Ancoracysta

Scientific classification
- Domain: Eukaryota
- Clade: Disparia
- Clade: Provora
- Phylum: Nebulidia
- Class: Alveidea
- Order: Alveida
- Family: Ancoracystidae
- Genus: Ancoracysta Janouškovec et al., 2017
- Species: A. twista
- Binomial name: Ancoracysta twista Janouškovec et al., 2017

= Ancoracysta =

- Genus: Ancoracysta
- Species: twista
- Authority: Janouškovec et al., 2017
- Parent authority: Janouškovec et al., 2017

Genus of eukaryotic microbes

Ancoracysta is a genus of eukaryotic microbes containing the species Ancoracysta twista, a predatory protist.

==Description==
Ancoracysta twista was first described in November 2017 in Current Biology. It was found in a sample collected from the surface of a tropical aquarium brain coral. It actively feeds on Procryptobia sorokini, probably immobilising its prey through discharging a previously unknown type of extrusome named an ancoracyst.

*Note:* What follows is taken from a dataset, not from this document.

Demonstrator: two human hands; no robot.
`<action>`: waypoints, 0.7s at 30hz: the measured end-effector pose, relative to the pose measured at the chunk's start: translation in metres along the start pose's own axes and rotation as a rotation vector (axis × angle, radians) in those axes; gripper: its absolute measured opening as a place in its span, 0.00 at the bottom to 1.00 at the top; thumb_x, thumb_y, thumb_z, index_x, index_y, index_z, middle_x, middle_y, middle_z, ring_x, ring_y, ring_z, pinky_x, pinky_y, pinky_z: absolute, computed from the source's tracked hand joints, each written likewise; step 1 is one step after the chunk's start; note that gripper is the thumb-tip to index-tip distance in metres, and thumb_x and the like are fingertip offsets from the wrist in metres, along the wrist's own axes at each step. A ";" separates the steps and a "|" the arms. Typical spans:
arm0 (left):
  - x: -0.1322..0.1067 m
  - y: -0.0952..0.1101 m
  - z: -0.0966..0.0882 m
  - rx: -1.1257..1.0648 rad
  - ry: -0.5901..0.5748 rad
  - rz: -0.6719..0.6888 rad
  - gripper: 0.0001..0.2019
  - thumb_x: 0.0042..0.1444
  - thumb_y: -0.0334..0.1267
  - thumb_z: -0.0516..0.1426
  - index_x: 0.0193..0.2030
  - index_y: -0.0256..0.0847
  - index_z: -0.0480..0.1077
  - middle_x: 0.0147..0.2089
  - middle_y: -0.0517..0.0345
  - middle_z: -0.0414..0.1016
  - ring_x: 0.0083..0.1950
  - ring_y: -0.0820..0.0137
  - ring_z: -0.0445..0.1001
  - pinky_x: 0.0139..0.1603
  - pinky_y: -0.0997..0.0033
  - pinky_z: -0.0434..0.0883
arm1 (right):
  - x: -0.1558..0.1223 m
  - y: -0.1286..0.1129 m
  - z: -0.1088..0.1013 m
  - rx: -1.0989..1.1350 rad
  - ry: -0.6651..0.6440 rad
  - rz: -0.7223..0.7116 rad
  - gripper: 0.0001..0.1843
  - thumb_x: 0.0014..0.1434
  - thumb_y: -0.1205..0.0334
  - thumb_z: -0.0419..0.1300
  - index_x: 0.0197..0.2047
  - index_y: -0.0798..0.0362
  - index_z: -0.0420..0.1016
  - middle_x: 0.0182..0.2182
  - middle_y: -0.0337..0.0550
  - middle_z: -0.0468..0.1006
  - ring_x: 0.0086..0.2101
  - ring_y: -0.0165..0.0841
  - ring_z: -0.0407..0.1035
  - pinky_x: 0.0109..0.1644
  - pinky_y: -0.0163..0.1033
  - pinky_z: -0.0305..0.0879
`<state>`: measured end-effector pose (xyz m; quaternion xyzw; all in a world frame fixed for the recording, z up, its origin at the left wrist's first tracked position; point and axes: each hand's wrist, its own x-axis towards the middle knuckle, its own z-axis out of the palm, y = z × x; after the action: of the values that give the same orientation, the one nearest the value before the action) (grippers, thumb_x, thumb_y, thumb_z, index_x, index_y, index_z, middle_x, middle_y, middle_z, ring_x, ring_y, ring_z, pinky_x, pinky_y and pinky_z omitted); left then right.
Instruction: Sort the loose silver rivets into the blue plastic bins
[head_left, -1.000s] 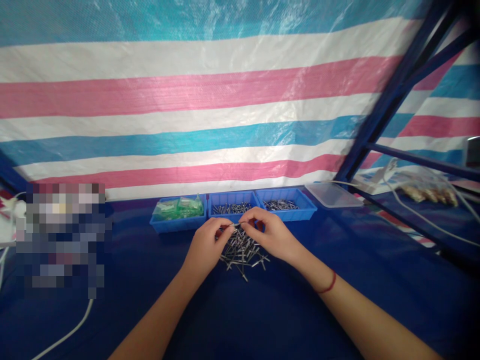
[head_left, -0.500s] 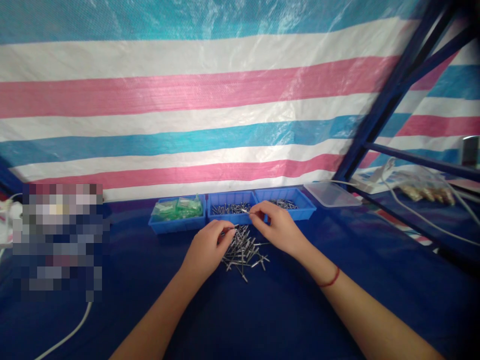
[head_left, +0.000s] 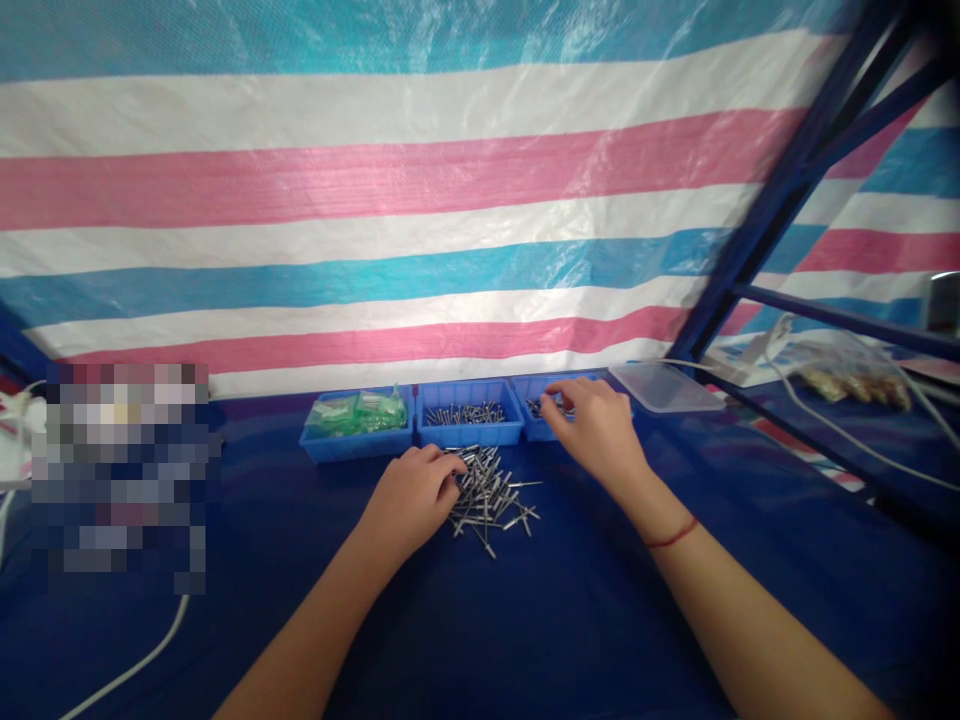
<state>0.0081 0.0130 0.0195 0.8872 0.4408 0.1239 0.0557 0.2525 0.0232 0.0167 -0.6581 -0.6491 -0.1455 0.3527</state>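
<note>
A heap of pop rivets (head_left: pixel 491 492), thin metal pins with thicker silvery bodies, lies loose on the dark blue table. At its left edge my left hand (head_left: pixel 412 500) rests with bent fingers, thumb and index finger slightly apart at the rivets; I see nothing held between them. Over the right blue bin (head_left: pixel 536 430) is my right hand (head_left: pixel 600 425), thumb and fingers parted, covering much of that bin. Some rivets show inside it beside my fingers. The middle blue bin (head_left: pixel 472 434) holds more small metal rivets.
A left blue bin (head_left: pixel 358 448) contains green and clear plastic packets (head_left: pixel 367 412). To the right lies a translucent lid (head_left: pixel 667 388). A white cable (head_left: pixel 161 645) crosses the table at left. Blue frame bars (head_left: pixel 780 200) and a striped sheet (head_left: pixel 375 180) stand behind.
My right hand has moved right, from the middle bin to over the right bin, and its fingers have parted. My left hand's pinch has loosened, and it sits slightly lower beside the heap.
</note>
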 end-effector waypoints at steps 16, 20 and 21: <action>0.001 -0.010 0.003 0.096 0.015 -0.053 0.10 0.62 0.39 0.50 0.37 0.44 0.71 0.43 0.56 0.72 0.45 0.62 0.67 0.42 0.62 0.63 | -0.014 -0.034 0.003 0.331 -0.219 -0.256 0.07 0.58 0.64 0.56 0.36 0.52 0.75 0.28 0.41 0.75 0.32 0.35 0.66 0.41 0.41 0.59; 0.006 -0.011 0.006 -0.183 0.035 -0.153 0.10 0.63 0.40 0.48 0.39 0.43 0.69 0.39 0.58 0.74 0.43 0.63 0.69 0.43 0.63 0.64 | -0.020 -0.045 0.005 0.468 -0.272 -0.301 0.07 0.57 0.68 0.56 0.31 0.52 0.74 0.28 0.41 0.75 0.32 0.34 0.67 0.42 0.42 0.60; 0.007 -0.010 0.007 -0.273 0.047 -0.159 0.10 0.62 0.40 0.48 0.39 0.42 0.69 0.39 0.58 0.74 0.42 0.64 0.70 0.43 0.65 0.64 | -0.021 -0.049 0.006 0.512 -0.277 -0.293 0.07 0.57 0.68 0.56 0.31 0.52 0.74 0.28 0.41 0.75 0.32 0.33 0.67 0.42 0.41 0.61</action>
<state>0.0067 0.0245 0.0122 0.8307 0.4898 0.1986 0.1750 0.2022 0.0064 0.0123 -0.4609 -0.7943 0.0641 0.3905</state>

Genetic analysis shows that it is not closely related to any known lineage, but it may be most closely related to a grouping of haptophytes and centrohelids (Haptista). It is notable for having a gene-rich mitochondrial genome, the largest known outside the jakobids or Diphylleia rotans. Uniquely, it appears to contain both the nucleus-encoded holocytochrome c synthase system III and the mitochondrion-encoded bacterial cytochrome c maturation system I.

==Taxonomy==
A 2018 study from Cavalier-Smith, Chao & Lewis created a new subphylum and subsequent lower taxonomic ranks for Ancoracysta twista. They also created a new combination for Colponema marisrubri (Mylnikov & Tikhonenkov, 2009), which was shown to be ultrastructurally similar and phylogenetically close to A. twista, thus renaming it A. marisrubri. This species was later placed into a new genus, Nebulomonas, and is now called Nebulomonas marisrubri.

A 2022 study placed A. twista in a new supergroup Provora, closely related to other supergroups of Diaphoretickes such as Haptista, but no longer within Haptista.